CREATE TABLE restaurants_by_lang (
  restaurant_id INT UNSIGNED NOT NULL,
  language VARCHAR(5) NOT NULL CHARACTER SET ascii,  -- see note
  name VARCHAR(255) NOT NULL,
  location VARCHAR(255) NOT NULL,
  PRIMARY KEY(language, restaurant_id),
  INDEX (language, location, name),  -- perfect for the query
  INDEX (name),
  INDEX (location)
);

Now the query is simply:

SELECT location, name
    FROM restaurants_by_lang
    WHERE language = 'en'
    ORDER BY location, name
    LIMIT 0, 50;

This schema will even allow for efficient "pagination", which will be your next problem. (See here.)

I will suggest that if you have a million restaurants, listing the first 50 by location is a next-to-useless UI design.

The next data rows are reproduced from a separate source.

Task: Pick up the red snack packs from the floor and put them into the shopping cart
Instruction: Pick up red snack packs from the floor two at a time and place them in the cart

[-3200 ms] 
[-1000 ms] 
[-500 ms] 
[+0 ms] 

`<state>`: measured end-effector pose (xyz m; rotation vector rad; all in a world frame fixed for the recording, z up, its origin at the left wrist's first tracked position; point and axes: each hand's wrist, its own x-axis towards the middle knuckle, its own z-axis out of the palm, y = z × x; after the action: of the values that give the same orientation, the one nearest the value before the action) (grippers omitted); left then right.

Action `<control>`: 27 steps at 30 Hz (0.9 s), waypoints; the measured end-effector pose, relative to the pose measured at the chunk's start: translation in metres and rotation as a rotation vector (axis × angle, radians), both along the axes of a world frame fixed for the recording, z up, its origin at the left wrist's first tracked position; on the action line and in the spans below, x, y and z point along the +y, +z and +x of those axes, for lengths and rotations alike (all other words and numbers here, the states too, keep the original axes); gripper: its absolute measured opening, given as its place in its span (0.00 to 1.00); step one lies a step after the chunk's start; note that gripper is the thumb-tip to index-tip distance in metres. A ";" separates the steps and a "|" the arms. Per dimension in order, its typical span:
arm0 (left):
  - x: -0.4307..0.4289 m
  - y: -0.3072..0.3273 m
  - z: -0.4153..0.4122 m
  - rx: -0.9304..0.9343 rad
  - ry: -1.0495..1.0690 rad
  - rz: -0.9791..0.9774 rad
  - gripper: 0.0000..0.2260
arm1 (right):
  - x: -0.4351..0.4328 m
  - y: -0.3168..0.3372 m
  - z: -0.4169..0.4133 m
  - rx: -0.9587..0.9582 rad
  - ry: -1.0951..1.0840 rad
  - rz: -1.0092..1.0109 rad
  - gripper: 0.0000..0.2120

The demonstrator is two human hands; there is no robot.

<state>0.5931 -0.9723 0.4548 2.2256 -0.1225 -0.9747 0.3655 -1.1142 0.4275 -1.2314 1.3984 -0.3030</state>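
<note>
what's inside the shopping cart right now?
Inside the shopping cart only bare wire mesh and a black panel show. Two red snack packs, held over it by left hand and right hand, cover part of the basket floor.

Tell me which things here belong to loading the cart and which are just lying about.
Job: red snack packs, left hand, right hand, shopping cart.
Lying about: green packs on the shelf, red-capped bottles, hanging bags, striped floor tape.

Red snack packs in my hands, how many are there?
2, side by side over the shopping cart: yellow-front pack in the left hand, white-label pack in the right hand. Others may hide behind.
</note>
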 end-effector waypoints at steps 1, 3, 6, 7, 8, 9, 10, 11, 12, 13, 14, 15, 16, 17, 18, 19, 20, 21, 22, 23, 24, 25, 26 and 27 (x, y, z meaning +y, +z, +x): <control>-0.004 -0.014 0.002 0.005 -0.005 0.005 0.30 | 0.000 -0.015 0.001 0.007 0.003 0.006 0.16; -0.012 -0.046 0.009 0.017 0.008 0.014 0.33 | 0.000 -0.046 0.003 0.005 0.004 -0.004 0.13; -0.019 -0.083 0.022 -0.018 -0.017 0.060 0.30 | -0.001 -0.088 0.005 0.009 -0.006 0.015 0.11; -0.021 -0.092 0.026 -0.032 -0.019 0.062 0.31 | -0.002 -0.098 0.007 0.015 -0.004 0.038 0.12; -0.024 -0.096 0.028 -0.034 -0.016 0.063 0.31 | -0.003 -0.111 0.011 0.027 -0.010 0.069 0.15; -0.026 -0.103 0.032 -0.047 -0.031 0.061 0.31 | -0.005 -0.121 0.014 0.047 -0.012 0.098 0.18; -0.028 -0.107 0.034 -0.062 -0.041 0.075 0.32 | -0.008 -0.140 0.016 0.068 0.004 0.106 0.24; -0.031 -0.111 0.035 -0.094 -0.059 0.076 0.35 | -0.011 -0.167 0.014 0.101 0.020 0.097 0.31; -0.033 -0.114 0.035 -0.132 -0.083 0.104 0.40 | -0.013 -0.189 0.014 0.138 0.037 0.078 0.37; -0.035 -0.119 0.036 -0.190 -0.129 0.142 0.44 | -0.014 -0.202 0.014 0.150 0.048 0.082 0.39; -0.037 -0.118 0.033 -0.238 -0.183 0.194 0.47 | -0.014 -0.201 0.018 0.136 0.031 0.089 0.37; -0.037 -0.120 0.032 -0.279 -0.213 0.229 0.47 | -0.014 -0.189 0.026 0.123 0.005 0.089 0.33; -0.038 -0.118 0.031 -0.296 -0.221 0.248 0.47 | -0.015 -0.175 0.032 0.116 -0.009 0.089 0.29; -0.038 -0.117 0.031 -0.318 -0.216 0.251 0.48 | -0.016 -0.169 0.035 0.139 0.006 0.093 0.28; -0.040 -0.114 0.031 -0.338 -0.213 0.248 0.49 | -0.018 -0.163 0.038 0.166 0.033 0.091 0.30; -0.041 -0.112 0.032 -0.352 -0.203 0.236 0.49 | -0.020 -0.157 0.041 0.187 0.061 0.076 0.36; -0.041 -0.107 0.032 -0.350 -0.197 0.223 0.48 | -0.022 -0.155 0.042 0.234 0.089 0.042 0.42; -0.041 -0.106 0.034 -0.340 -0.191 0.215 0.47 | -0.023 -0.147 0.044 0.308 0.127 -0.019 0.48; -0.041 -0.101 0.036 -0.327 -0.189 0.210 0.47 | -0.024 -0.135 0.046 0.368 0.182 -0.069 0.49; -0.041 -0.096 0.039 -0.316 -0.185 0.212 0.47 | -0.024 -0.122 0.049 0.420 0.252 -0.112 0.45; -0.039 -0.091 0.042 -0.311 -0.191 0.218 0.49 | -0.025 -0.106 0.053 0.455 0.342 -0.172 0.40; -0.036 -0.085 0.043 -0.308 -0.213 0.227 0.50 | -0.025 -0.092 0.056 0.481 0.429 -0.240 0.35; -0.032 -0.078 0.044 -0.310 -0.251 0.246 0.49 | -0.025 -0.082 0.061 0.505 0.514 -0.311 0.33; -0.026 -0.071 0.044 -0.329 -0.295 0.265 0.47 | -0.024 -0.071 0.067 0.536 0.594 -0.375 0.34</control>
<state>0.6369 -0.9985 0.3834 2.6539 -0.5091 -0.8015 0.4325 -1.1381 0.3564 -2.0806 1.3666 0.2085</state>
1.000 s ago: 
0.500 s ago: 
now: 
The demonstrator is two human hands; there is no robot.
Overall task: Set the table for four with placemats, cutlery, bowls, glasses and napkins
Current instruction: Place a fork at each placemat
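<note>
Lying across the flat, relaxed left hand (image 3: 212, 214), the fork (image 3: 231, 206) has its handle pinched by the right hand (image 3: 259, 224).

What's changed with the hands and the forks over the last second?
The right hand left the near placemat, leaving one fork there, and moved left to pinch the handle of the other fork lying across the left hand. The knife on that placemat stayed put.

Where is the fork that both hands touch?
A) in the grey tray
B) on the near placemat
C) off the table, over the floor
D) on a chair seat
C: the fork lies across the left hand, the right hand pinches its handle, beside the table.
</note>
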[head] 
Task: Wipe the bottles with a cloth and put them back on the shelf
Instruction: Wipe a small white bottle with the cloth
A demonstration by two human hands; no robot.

I recommend re-thinking the need for the query. For example, instead of paginating through the entire list, I suggest some form of drill-down such as country to state to city/area to restaurants. It will be a lot faster for the user to find Zahir's in Zimbabwe.

But... Since I can't see the rest of your SELECTs, I don't know what other things I may have made worse for some of them.

I picked a 5-char language based on a standard for such. Do not use 255 unless you really need such.

Testing

When testing with less data than you will eventually have, this technique is often handy...

FLUSH STATUS;
SELECT ...;
SHOW SESSION STATUS LIKE 'Handler%';

Then look at the numbers. A number that approximates the number of rows in the table (or some multiple thereof) indicates a table scan(s). Some number that approximates the LIMIT value indicates that the query could whittle down the task efficiently.

I claim you will see '50' with my approach, and at least 7K (20K?) from your approach.

Note: Page 4 (with LIMIT 150, 50) would say 200 for mine; yours will not change. With the technique in my pagination link, even page 4 will be only 50.

Each temp table (due to GROUP BY and/or ORDER BY) will show Handler_write indicating the number of rows (times the number of tmp tables).